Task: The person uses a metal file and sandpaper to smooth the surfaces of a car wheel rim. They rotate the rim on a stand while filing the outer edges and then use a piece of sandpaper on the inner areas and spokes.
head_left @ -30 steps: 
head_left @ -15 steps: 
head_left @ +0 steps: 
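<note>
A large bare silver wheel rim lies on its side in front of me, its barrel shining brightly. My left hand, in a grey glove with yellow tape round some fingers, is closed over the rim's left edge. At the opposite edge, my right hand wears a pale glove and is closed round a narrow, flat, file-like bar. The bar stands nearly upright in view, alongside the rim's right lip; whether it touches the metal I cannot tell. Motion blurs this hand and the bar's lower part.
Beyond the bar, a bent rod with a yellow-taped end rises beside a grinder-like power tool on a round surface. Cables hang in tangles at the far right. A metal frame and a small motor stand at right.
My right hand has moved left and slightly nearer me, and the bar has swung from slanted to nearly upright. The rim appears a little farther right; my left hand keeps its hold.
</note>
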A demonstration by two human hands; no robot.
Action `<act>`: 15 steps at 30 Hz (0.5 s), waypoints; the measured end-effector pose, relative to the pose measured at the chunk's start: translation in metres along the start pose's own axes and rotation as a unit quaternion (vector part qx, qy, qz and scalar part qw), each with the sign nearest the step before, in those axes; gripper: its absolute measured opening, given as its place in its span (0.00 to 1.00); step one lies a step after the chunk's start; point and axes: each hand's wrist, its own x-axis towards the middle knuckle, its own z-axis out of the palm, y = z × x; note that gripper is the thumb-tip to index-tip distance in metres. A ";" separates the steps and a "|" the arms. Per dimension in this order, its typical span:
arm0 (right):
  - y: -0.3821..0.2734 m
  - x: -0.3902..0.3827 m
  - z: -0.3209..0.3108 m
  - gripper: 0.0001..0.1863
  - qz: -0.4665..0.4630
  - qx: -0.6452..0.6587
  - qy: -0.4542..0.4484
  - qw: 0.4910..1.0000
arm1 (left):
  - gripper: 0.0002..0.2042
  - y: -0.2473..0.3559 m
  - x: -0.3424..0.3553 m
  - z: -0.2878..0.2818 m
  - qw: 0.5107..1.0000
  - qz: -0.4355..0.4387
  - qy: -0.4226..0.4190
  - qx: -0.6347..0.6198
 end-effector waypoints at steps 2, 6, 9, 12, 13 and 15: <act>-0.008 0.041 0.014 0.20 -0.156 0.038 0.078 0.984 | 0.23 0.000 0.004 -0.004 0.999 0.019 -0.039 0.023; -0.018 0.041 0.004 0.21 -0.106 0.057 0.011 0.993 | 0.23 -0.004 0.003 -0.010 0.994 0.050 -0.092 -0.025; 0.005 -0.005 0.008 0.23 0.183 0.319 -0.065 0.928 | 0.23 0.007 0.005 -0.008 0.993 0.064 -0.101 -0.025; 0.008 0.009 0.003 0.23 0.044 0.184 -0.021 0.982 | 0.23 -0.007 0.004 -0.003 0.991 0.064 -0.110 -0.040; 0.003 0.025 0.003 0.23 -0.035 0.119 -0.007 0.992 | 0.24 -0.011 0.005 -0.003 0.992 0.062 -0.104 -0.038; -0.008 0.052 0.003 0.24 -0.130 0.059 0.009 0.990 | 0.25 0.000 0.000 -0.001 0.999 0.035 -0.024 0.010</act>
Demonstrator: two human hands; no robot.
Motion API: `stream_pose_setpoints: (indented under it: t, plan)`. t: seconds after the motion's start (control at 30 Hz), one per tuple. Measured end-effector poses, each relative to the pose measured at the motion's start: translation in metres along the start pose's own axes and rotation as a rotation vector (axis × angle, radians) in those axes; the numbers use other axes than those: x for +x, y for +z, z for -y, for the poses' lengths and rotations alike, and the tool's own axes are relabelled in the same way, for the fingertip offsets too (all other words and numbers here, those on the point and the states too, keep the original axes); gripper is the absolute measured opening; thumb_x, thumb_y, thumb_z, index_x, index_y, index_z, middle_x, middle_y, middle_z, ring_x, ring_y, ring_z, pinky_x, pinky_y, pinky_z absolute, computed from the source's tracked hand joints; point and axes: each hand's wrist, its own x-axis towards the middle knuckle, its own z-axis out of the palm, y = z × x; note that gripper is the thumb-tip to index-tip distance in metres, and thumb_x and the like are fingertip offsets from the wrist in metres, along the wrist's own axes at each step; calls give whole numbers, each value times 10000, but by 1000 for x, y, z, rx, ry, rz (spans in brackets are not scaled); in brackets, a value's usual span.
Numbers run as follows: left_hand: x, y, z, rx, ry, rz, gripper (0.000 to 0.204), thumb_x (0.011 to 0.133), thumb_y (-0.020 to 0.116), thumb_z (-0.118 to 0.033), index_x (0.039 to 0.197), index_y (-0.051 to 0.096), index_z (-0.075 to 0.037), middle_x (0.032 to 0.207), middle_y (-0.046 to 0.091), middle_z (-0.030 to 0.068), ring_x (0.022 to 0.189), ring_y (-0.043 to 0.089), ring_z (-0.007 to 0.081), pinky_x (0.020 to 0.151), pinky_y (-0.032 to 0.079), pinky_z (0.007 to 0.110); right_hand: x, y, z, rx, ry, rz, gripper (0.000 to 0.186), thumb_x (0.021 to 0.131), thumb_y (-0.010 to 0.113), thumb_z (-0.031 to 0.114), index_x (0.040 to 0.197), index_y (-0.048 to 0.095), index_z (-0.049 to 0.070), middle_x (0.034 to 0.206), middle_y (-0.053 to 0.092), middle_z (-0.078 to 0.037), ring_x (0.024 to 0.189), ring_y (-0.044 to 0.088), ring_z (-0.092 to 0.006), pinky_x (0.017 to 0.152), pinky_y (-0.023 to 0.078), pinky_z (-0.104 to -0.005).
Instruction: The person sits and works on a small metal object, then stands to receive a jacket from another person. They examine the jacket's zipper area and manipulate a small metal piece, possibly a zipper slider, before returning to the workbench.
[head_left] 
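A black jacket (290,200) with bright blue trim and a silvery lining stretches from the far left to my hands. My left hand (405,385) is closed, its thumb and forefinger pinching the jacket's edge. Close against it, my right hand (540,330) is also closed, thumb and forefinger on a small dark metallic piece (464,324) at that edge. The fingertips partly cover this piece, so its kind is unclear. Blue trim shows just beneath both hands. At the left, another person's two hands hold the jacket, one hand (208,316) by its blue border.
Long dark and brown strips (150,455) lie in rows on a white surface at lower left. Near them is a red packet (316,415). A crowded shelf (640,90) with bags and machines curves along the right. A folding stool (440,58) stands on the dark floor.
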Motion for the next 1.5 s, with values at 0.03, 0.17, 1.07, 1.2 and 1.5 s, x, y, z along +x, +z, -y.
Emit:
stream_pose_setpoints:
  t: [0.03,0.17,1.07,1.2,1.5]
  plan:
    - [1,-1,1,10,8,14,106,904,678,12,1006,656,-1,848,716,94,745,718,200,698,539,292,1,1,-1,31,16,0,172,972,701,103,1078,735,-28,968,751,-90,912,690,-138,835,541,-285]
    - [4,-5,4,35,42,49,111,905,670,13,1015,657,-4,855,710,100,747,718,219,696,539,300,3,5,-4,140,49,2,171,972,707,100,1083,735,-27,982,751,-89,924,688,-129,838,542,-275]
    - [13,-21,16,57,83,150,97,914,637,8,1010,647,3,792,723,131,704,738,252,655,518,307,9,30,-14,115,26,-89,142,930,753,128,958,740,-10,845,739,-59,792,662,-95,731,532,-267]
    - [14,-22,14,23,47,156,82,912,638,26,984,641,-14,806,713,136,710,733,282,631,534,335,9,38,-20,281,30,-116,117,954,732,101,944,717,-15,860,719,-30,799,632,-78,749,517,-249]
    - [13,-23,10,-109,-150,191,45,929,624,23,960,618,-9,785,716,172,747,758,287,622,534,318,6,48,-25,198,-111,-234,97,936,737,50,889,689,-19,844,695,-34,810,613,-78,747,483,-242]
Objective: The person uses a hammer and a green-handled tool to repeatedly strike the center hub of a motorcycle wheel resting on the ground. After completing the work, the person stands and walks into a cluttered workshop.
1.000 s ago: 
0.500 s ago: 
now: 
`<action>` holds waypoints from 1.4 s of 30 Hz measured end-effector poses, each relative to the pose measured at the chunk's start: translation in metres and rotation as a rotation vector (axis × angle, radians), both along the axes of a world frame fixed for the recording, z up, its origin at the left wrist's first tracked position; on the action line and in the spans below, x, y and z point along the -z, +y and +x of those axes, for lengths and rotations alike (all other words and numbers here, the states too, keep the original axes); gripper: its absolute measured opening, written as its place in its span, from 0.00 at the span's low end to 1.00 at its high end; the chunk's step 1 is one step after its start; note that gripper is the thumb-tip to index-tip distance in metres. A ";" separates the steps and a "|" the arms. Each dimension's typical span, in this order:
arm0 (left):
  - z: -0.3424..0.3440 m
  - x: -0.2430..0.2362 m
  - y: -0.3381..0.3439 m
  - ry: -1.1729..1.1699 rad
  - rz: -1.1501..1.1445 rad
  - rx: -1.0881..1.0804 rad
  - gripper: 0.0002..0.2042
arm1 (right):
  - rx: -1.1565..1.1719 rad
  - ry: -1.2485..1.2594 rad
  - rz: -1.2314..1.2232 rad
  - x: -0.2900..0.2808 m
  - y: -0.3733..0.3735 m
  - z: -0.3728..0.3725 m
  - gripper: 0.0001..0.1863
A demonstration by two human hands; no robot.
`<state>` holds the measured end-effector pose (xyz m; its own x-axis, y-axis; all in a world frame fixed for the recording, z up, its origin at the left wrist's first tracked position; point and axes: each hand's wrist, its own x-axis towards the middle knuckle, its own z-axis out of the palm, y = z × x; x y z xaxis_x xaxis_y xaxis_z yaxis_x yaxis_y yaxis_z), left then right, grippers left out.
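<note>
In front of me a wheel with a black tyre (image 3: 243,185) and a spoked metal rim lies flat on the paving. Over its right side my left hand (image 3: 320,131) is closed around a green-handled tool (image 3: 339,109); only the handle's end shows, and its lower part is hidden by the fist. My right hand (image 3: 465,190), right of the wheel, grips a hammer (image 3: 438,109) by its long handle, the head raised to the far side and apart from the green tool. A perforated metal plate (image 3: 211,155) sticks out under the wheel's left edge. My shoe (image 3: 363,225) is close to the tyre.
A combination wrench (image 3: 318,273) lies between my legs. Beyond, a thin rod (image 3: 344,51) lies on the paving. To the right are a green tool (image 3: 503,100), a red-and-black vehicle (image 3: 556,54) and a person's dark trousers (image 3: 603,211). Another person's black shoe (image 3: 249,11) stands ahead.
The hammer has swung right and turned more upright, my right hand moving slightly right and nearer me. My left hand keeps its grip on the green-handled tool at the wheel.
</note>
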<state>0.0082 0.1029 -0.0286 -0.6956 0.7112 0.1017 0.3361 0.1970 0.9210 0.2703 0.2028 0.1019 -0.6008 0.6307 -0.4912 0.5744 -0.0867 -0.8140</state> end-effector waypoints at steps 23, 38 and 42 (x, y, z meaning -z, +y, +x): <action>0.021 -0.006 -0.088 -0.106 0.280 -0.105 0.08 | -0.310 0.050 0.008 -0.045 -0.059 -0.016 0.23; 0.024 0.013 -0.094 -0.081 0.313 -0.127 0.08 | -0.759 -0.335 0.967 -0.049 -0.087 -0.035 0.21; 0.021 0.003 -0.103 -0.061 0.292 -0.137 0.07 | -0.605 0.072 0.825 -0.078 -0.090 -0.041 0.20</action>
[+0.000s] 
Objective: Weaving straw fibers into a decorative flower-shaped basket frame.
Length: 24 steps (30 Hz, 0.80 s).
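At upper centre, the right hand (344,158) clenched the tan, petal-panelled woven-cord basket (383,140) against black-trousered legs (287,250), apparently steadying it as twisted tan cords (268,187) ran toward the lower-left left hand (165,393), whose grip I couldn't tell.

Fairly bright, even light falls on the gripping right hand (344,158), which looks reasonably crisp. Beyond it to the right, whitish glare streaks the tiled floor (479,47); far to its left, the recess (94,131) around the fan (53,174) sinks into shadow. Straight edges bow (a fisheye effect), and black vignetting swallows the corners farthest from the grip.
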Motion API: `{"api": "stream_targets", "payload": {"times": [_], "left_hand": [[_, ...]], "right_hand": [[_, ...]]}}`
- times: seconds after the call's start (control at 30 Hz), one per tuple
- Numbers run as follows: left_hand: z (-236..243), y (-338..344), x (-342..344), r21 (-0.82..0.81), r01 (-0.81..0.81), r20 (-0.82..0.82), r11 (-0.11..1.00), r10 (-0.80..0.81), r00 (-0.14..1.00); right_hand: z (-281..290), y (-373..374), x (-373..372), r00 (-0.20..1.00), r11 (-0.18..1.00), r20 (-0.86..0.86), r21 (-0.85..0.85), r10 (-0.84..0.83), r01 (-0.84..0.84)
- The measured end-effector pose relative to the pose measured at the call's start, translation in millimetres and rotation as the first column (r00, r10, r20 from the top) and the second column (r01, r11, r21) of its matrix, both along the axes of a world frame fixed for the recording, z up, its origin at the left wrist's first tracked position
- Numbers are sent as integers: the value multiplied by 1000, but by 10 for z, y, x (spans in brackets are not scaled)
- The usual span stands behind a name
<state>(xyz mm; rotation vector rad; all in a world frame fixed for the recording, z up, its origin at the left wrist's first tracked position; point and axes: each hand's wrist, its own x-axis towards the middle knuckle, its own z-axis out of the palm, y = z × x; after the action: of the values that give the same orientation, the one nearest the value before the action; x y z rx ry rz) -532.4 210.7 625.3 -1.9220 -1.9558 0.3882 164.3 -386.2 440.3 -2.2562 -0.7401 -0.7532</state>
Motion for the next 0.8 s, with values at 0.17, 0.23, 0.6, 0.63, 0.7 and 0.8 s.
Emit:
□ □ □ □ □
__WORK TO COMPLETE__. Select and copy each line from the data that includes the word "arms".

__REPLY__.
Action `<act>`: 15 steps at 30 Hz (0.5 s), waypoints; the measured end-effector pose, relative to the pose measured at the chunk's start: translation in metres along the start pose's own axes and rotation as a unit quaternion (vector part qx, qy, qz and scalar part qw), each with the sign nearest the step before, in those axes; gripper: its absolute measured opening, given as its place in its span (0.00 to 1.00); step one lies a step after the chunk's start; point and axes: each hand's wrist, its own x-axis towards the middle knuckle, its own z-axis out of the palm, y = z × x; note that gripper is the thumb-tip to index-tip distance in metres. A ";" separates the steps and a "|" the arms. Per dimension in this order, its typical span:
`<action>` holds waypoints from 1.4 s of 30 Hz measured end-effector poses, each relative to the pose measured at the chunk's start: translation in metres and rotation as a rotation vector (axis × angle, radians), both along the axes of a world frame fixed for the recording, z up, its origin at the left wrist's first tracked position; on the action line and in the spans below, x, y and z point along the -z, +y and +x of those axes, for lengths and rotations alike (all other words and numbers here, the states too, keep the original axes); gripper: its absolute measured opening, written as its place in its span, from 0.00 at the span's low end to 1.00 at its high end; the chunk's step 1 is one step after its start; note that gripper is the thumb-tip to index-tip distance in metres. A ";" separates the steps and a "|" the arms. Each dimension's typical span, in this order:

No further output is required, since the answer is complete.